The Fear of the Foreign: Indian Higher Education and Policy Paralysis

India's higher education is fast approaching an inflection point, as demographic changes and increasing affluence alter the nature of demand for higher education. The 'new' students will be more discerning, demanding higher quality of educational experience, meaningful knowledge and not just a certificate, and global careers not just employability. The current structure of the sector, failing general education structure, narrow private sector offering and a few world class institutions, is not fit for purpose to handle this demand. New thinking is indeed needed to bring about the changes and create educational opportunities that this new, dynamic, global middle class needs.

The Indian policy-makers, mostly products of elite institutions themselves (in many respect, India's ruling classes resemble France's), can anticipate the problems but are clueless about how to solve it. They are acutely aware that India must open its doors to foreign education institutions, like China has now done to absorb at least a part of the new demand, and have been fiddling with legislation on how best to do it. They have taken more than a decade to get agreement on a bill to allow foreign education providers, and still couldn't get it through. However, last week, the University Grants Commission (UGC) of India announced that they would allow twinning and partnership arrangements between Indian universities and any of the Top 500 global institutions. The announcement was concluded with the threat that anyone tying up with any institution outside the Top 500 will be severely penalised.

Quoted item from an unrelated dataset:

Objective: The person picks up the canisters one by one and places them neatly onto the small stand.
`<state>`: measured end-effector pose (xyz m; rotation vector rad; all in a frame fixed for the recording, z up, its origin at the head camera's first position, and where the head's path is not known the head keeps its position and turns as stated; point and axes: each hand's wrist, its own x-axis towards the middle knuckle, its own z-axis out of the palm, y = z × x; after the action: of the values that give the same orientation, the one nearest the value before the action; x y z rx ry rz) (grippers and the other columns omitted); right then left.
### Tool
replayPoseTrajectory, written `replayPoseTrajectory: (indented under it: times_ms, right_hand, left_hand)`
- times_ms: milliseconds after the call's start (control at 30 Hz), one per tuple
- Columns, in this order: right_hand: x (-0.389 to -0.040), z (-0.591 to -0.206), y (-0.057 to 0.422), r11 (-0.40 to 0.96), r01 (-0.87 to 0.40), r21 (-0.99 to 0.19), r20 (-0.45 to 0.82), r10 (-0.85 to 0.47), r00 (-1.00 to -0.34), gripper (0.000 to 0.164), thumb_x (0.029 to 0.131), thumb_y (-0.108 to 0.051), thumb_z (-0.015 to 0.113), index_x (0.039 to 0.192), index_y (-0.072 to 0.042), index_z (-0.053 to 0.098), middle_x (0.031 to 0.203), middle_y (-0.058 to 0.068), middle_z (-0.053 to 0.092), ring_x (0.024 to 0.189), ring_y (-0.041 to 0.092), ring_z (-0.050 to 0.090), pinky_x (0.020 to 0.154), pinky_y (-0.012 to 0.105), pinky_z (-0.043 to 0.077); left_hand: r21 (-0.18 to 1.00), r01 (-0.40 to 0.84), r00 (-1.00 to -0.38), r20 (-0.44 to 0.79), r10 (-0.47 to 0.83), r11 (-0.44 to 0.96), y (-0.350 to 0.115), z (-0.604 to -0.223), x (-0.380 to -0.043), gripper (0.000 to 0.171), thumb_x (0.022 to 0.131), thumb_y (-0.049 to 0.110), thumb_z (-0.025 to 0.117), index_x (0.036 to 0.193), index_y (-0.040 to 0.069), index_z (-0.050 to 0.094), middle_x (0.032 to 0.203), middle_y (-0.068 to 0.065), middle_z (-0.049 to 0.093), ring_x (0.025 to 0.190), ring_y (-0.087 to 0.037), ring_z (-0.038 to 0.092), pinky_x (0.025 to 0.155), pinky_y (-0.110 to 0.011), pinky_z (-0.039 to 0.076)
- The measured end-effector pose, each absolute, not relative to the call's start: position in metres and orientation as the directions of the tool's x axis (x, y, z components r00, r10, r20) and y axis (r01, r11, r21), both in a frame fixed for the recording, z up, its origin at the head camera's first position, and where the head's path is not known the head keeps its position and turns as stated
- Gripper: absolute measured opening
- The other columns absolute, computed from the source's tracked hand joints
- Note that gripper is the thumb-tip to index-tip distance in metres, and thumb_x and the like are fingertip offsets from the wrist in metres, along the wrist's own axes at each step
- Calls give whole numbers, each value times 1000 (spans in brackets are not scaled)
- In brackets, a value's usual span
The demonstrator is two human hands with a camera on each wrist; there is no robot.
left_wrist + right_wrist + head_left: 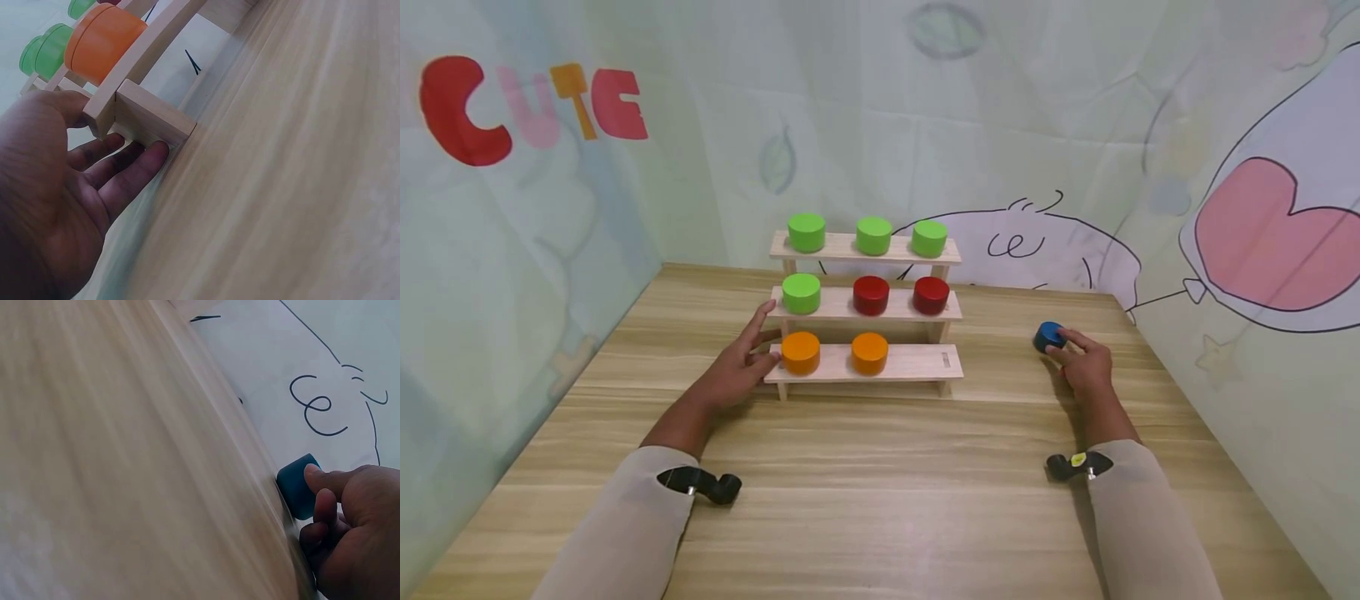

This is typical of the Indian state, which refuses to give up its paternalistic pretensions. This new announcement is a step forward and accepts the urgent need to allow foreign collaborations as the only solution to meet the rising middle class demand, but shows an intent to control the flow. This is bad judgement, though this is untypical. Nowhere in the world such faith has been put on University rankings. The UGC chooses two rankings, Times Higher Education Ranking and the Shanghai Rankings, but ignore the rest, including the ones done in the United States. It overlooks the problems of such comprehensive rankings, eloquently argued by Malcolm Gladwell (read the article here).  And, finally, be focusing on the Top 500, UGC also shows how they mis-perceive the nature of Indian Higher Ed demand.

The starting point for such regulations should be that Education is no longer about what the state can provider, but what the students and their employers need. If that demand is global, and it is, then India needs more globalization, not less. This notion that allowing any global institution will result in unscrupulous operators duping Indian students is nonsense. In fact, trying to put up ineffective regulatory barriers have resulted in just that. This charade of regulating out bad foreign providers usually keep the serious foreign providers away, as they would want to work within the regulatory framework. The bad ones don't care anyway: After all, India is a country where the education regulators not only publish a list of of approved providers, but of 'unapproved' providers as well (see list), bizarrely. The fact that some of these unapproved providers are quite profitable, like ICFAI, and the approved institutions are struggling to make ends meet and more than 100 institutions have recently filed for closure proves that the students are voting with their feet on the regulatory regime. One institution, IIPM, operates without any kind of approval at all, and makes all kinds of claims about accreditation and even ranking: The regulators failed to act on them for over a decade (Read story). All this points to the pointlessness of more regulation, but the pretension is hard to kill off. The Indian bureaucrats love to meddle and unwittingly, they end up meddling in areas where innovation is most needed.

Besides, despite the talk of protecting students interest, it is really about protecting those politicians and businessmen who park their idle black money and real estate in education enterprises. This is only to create a protected area where rent seeking can be permitted: Indeed, that's exactly what happens in Indian Higher Ed. While there is a danger of foreign providers cheating on Indian students, the students are cheated nonetheless, with sub par education handed out to them by local henchmen. Opening the gates, at least to the institutions who are approved in their respective home countries (and one could draw up a list of countries and include US, Europe, China, Japan and Australia, but exclude such places like DR Congo and Chattisgarh) can reduce rent seeking and corruption and may lead to better deals for the students.

In summary, the muddle continues, but there is clear need to emerge sensibly out of it. This is the only way Indian can get investment in the sector, and develop the great institutions it needs for building the country. So far, it is doing poorly on both counts.